Mesenchymal stem cells (MSCs) are stromal cells with multipotential (multipotent). MSCs can differentiate into various cells such as osteoblasts, chondrocytes, adipocytes, and muscle cells, so research on using them to treat diseases requiring tissue regeneration is active.

The movement of MSCs circulating in the blood or bone marrow to the damaged tissue is called homing. Homing is known to be induced by chemotactic substances such as human stromal cell-derived factor (SDF-1a) or immune response-inducing cytokines.

For regeneration of damaged tissues, it is important to promote migration and angiogenesis of mesenchymal stem cells (MSCs). FPR (formyl peptide receptor), a G-protein-coupled receptor, is known to play an important signal transduction role in the defense mechanism and inflammatory response of leukocytes and phagocytes. It is known to act on the movement of various cells, such as (endothelial cells). However, the effect on the migration of mesenchymal stem cells is still unknown.

Republic of Korea Publication No. 10-2012-0102501 (2012.09.18)

According to one embodiment, a novel peptide capable of inducing the migration (homing) of stem cells is provided.

One aspect provides a peptide for stem cell migration consisting of an amino acid sequence selected from SEQ ID NO: 1 to SEQ ID NO: 6.

The peptide consisting of the sequence of SEQ ID NOs: 1 to 6 is a novel chemotactic peptide designed by the present inventors based on the interaction principle between the WKYMVm peptide and the FPR receptor using a machine learning-based protein design algorithm. The peptide consisting of the sequence of SEQ ID NO: 1 is FRA1, the peptide consisting of the sequence of SEQ ID NO: 2 is FRA2, the peptide consisting of the sequence of SEQ ID NO: 3 is FRA3, the peptide consisting of the sequence of SEQ ID NO: 4 is FRA4, the sequence of SEQ ID NO: 5 The peptide consisting of FRA5, and the peptide consisting of the sequence of SEQ ID NO: 6 was designated as FRA6. According to one embodiment, FRA2 and FRA4 may have a strong interaction with the formyl peptide receptor (FPR), and may activate stem cell migration or homing. As a result of in vitro experiments, it was confirmed that FRA2 and FRA4 had a superior effect on inducing stem cell migration than WKYMVm.

The "WKYMVm" peptide is known as a selective agonist of FPR1, FPR2 (EC50 = 75 pM), and FPR3 (EC50 = 3 nM) expressed in immune cells. In addition to this, "WKYMVm" peptide is known to induce Ca ²⁺ mobilization, superoxide production, and chemotaxic migration in monocytes and neutrophils, and PKC-dependent pathways, It plays a role in promoting the survival of monocytes through a PI3-kinase-dependent pathway and an Akt-dependent pathway. The "WKYMVm" peptide is known by its sequence name.

The term “migration” refers to a migratory activity in which stem cells move from the site of transplantation or administration to the site of injury or a site requiring the movement of stem cells, and may also refer to homing.
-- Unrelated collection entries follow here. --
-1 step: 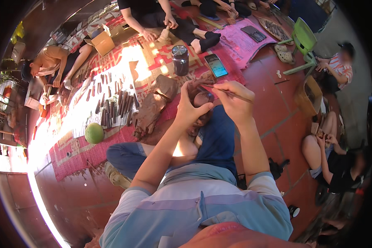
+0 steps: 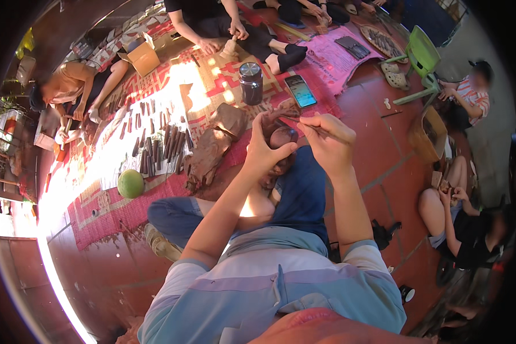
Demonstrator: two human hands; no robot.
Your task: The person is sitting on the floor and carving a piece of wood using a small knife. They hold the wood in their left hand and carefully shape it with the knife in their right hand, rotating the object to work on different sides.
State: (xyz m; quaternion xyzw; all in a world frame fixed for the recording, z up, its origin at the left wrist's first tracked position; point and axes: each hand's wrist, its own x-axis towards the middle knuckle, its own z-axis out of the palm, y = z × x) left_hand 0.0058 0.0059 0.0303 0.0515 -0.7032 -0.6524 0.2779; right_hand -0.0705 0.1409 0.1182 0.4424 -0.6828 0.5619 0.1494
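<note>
My left hand [image 2: 262,150] is wrapped round a brown, rounded clay piece [image 2: 282,136] above my lap, its thumb along the near side. Part of the piece is hidden by the fingers. A thin modelling tool [image 2: 339,137] is pinched in my right hand [image 2: 328,150], its tip pointing left toward the top of the clay. Whether the tip touches the surface I cannot tell. Just beyond and left of my hands, a brown clay lump [image 2: 229,119] and a flatter clay slab [image 2: 207,155] lie on the patterned red mat [image 2: 117,215].
A dark tumbler [image 2: 250,86] and a lit phone [image 2: 300,92] stand close beyond my hands. Several dark carving tools [image 2: 169,143] lie on white paper at left, near a green ball [image 2: 131,184]. Other people sit around; a green chair [image 2: 423,51] is at far right.
My right hand and its tool have shifted slightly to the right and down, away from the clay piece. The left hand keeps its hold almost unmoved.
</note>
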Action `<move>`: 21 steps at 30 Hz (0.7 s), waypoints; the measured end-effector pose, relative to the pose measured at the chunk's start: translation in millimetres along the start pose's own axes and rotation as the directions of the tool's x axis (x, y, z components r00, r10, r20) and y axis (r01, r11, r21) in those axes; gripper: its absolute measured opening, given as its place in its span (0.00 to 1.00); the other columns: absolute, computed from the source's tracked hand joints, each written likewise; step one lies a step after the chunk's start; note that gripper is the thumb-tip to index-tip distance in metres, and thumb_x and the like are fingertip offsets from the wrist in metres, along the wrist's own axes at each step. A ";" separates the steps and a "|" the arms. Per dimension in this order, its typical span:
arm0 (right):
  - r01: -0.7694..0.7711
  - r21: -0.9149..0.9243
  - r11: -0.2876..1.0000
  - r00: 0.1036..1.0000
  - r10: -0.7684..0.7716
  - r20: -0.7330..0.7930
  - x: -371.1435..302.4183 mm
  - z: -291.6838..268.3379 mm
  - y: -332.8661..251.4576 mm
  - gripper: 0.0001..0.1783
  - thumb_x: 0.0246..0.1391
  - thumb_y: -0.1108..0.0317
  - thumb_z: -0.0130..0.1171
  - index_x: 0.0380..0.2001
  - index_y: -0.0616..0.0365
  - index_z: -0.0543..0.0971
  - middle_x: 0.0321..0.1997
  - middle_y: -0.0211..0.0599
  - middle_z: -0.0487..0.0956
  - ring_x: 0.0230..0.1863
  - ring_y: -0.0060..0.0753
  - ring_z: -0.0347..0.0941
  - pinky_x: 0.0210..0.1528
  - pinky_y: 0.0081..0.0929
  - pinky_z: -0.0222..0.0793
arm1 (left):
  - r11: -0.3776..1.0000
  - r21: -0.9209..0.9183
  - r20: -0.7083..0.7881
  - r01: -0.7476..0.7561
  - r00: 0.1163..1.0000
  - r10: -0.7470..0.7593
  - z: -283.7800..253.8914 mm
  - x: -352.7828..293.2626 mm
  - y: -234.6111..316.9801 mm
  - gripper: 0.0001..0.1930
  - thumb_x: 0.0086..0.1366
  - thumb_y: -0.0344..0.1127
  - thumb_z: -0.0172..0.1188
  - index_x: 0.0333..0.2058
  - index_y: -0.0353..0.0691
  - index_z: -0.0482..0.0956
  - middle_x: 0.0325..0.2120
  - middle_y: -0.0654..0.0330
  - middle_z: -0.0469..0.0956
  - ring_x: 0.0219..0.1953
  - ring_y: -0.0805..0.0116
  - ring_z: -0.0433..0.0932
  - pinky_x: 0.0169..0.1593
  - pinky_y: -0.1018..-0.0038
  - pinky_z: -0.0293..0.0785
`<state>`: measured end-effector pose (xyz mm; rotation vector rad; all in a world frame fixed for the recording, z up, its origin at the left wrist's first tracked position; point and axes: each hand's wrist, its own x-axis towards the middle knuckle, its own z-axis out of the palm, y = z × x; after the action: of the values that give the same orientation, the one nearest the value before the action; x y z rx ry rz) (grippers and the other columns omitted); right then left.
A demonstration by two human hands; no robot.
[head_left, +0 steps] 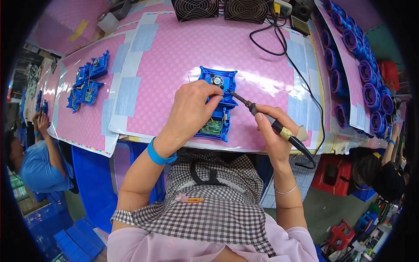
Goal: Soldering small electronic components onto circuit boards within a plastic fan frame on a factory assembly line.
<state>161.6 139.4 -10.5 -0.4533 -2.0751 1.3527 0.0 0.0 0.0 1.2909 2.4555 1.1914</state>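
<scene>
My right hand (275,126) grips a soldering iron (266,117) by its dark handle. The iron's tip points left, at the speaker side of a blue plastic housing (231,75). My left hand (192,107) is closed in a pinch over the housing, with a thin silvery solder wire (220,94) at its fingertips. A round speaker (216,80) sits in the upper shell. Below it, the other shell holds a green circuit board (212,127) with thin wires, partly covered by my left hand.
More blue housings (89,81) lie on the pink mat at left. Two black fans (196,9) stand at the back. The iron's black cord (301,74) loops along the right. Rows of blue ring-shaped parts (369,83) stand far right. Other people (43,163) work at both sides.
</scene>
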 end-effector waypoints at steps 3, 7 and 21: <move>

The term "chemotaxis" refers to a positive (toward the stimulus) or negative (a direction away from the stimulus) migration of stem cells induced by chemical stimuli, and refers to a chemotactic substance, such as a chemokine. ) and is mediated by the corresponding cell surface receptors.

According to one embodiment, the stem cell may be a stem cell capable of inducing migration by the WKYMVm peptide consisting of the sequence of SEQ ID NO: 7 or a stem cell expressing a formyl peptide receptor (FPR). According to one embodiment, the FRA peptide can have a stronger interaction with the same principle as the mechanism by which WKYMVm binds to FPR and activates signal transduction. Therefore, the FRA1 to FRA6 peptides of the present invention may have a strong homing effect on stem cells induced by WKYMVm or stem cells expressing the formyl peptide receptor (FPR). According to one embodiment, the stem cell is not particularly limited as long as it is a stem cell capable of inducing migration by the WKYMVm peptide or a stem cell expressing a formyl peptide receptor (FPR), for example, a multipotent mesenchymal Stem cells, pluripotent hematopoietic stem cells, pluripotent neural stem cells, pluripotent endothelial stem cells, pluripotent epithelial stem cells, pluripotent epidermal stem cells, dedifferentiated stem cells, pluripotent muscle stem cells, pluripotent adult stem cells, Pluripotent pancreatic stem cells, pluripotent myocardial stem cells, pluripotent vascular stem cells, pluripotent hair follicle stem cells, pluripotent corneal stem cells, pluripotent adipose stem cells, pluripotent cord/umbilical cord blood stem cells, pluripotent dental stem cells, It may be one selected from the group consisting of pluripotent stem cells, and pluripotent cancer stem cells.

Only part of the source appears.